Last years, death, and posthumous reputation
Landseer's later years were clouded by episodes of dementia, inebriation, and even threats of physical violence. He was often in the hands of doctors, among them Sir Richard Quain and the eminent neurologist Dr Thomas Tuke, but drugs and rest-cures produced only temporary alleviation. To his unfailing friend and guardian Thomas Hyde Hills, Landseer confided in the later 1860s: 'My health (or rather condition) is a mystery quite beyond human intelligence. I sleep well seven hours, and awake tired and jaded, and do not rally till after luncheon' (Cornhill Magazine, 29, 1874, 99).
Landseer was a sick and lonely man, but he continued to inspire loyalty and affection among his friends, and in the right company he was his amusing self. The Abercorns, the William Russells, the Tankervilles, and others continued to invite him to stay. The two houses where he went most often were South Park near Penshurst, Kent, the seat of Lord Hardinge, and Stoke Park near Slough, the home of his patron E. J. Coleman. When things got too much for him Landseer instinctively turned to Stoke Park, often inviting himself for days at a time. Some of his most touching friendships were with artists younger than himself. Both William Powell Frith and John Everett Millais, whom he had championed in their early days, remained devoted to him, Millais completing four of his pictures after his death, including Nell Gwynne (Tate collection). Landseer's protégé, the German painter Frederick Keyl, has left detailed accounts of his evening conversations with the artist from 1866 to 1869 (Royal Archives, Windsor Castle). One can almost hear Landseer speaking, so full and graphic are Keyl's notes; the talk ranged over natural history, breeds of dog, sporting reminiscence, literature, politics, friendship, and scandal.
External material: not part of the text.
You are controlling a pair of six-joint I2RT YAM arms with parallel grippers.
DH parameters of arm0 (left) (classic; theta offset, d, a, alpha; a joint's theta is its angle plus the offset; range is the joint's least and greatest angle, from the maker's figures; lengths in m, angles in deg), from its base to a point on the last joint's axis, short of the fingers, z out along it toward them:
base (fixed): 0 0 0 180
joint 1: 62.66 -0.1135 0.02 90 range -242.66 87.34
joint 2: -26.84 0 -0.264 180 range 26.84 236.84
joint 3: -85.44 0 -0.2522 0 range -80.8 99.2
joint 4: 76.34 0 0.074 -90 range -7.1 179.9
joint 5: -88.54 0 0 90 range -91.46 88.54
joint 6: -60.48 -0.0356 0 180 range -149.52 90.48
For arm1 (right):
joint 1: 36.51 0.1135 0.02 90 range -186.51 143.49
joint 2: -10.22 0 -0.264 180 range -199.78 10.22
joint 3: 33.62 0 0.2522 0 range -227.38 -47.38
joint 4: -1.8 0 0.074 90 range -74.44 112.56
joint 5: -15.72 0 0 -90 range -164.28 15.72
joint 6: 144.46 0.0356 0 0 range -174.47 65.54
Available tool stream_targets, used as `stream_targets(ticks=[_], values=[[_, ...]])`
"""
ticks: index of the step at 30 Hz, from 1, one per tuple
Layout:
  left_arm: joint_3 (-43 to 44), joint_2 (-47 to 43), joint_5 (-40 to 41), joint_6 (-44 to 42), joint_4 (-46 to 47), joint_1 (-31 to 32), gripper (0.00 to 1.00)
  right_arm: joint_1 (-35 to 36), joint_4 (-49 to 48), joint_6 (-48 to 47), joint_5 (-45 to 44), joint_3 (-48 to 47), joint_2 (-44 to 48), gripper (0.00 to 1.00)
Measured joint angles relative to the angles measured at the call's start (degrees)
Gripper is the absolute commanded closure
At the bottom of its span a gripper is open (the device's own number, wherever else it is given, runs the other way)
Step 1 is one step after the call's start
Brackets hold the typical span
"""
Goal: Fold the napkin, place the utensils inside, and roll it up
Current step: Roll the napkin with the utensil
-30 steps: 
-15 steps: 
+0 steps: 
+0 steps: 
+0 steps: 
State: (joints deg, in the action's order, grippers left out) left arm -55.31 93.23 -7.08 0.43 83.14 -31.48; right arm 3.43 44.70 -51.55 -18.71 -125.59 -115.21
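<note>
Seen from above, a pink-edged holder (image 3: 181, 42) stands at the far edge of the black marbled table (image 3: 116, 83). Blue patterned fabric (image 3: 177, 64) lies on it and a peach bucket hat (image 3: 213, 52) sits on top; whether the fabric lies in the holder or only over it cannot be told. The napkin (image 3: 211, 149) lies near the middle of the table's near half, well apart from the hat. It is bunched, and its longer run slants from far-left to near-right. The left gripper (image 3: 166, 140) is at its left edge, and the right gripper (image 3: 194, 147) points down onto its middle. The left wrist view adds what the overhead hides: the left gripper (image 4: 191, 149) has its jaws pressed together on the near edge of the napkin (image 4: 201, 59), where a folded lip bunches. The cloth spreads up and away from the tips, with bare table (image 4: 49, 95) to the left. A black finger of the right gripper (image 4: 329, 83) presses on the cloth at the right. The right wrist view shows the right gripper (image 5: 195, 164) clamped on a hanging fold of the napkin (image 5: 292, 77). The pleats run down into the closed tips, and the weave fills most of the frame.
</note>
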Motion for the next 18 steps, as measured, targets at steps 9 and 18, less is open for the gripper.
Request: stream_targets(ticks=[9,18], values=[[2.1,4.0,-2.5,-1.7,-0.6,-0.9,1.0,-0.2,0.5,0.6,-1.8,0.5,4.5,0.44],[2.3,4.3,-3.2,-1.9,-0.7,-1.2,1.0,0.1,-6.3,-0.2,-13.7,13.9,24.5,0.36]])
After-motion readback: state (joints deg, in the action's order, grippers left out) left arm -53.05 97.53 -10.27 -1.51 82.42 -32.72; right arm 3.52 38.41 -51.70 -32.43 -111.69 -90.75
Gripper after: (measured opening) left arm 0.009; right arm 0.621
Landseer could also make a great impact on young social acquaintances, one of whom recalled him as:
a short, undistinguished-looking little man, with shy manners and a rough voice, and his grey beard and moustache gave him an unkempt appearance; but it was all redeemed by the fine forehead and high brow, under which his bright sparkling eyes looked out with an expression of wistful interest and keen appreciation of whatever appealed to him or whatever he might be painting. In some ways his face often reminded me of a shaggy Scotch terrier.Lady St Helier, Memories of Fifty Years, 1909, 26
Given Landseer's unstable mental state, it is astonishing that he was able to continue painting until the end of his life, producing some of his most ambitious compositions in his last years. His application and his imagination rarely faltered, and he found solace in the discipline of the studio. In 1860 he completed Flood in the Highlands (Aberdeen Art Gallery), a work begun many years earlier, which conveys the psychology of fear in an acute form as animals and humans cling to the roof of a highland bothy beset by raging waters. Four years later came Man Proposes, God Disposes (Royal Holloway College, Egham, Surrey), a chilling scene of Arctic disaster: two polar bears dismember the human remains of a failed polar expedition in a pitiless landscape of ice and snow. While the title comes from a fifteenth-century source, The Imitation of Christ by Thomas à Kempis, the subject was inspired by the tragic loss of Sir John Franklin's entire expeditionary force in 1845, and shows how much the artist was in tune with contemporary events. Rent Day in the Wilderness (exh. RA, 1868; NG Scot.) is a large, panoramic history picture recording highland resistance to the redcoats following the 1715 Jacobite rising. The Swannery Invaded by Sea Eagles (exh. RA, 1869; priv. coll.) is one of those shocking scenes of extreme animal violence that had a lifelong attraction for the artist. One of the very last paintings Landseer completed is The Baptismal Font (exh. RA, 1872; Royal Collection), a strange religious work showing sheep (symbolizing the Christian flock) huddled below the font while above three doves flutter in the incandescent light of a fire representing the holy spirit.
What is remarkable in Landseer's late works is his willingness to experiment and push out the boundaries of his art. When asked to design the lions around the base of Nelson's Column in Trafalgar Square, London, in 1857, he cheerfully accepted the commission, although his knowledge of sculpture was extremely limited. Working in the studio of his friend Baron Carlo Marochetti, Landseer laboured on the four colossal clay models for a period of ten years, at times elated by the project, at others almost overwhelmed by its size and complexity. One of Landseer's letters to Marochetti tellingly reveals the fragile state of his nerves at this period: 'a Lion has been turned loose on me by the government. I must conquer or fall' (30 Nov 1862, priv. coll.). When in January 1867 the bronze lions were finally unveiled, Landseer was gratified by the praise of his friends and scornful of his critics.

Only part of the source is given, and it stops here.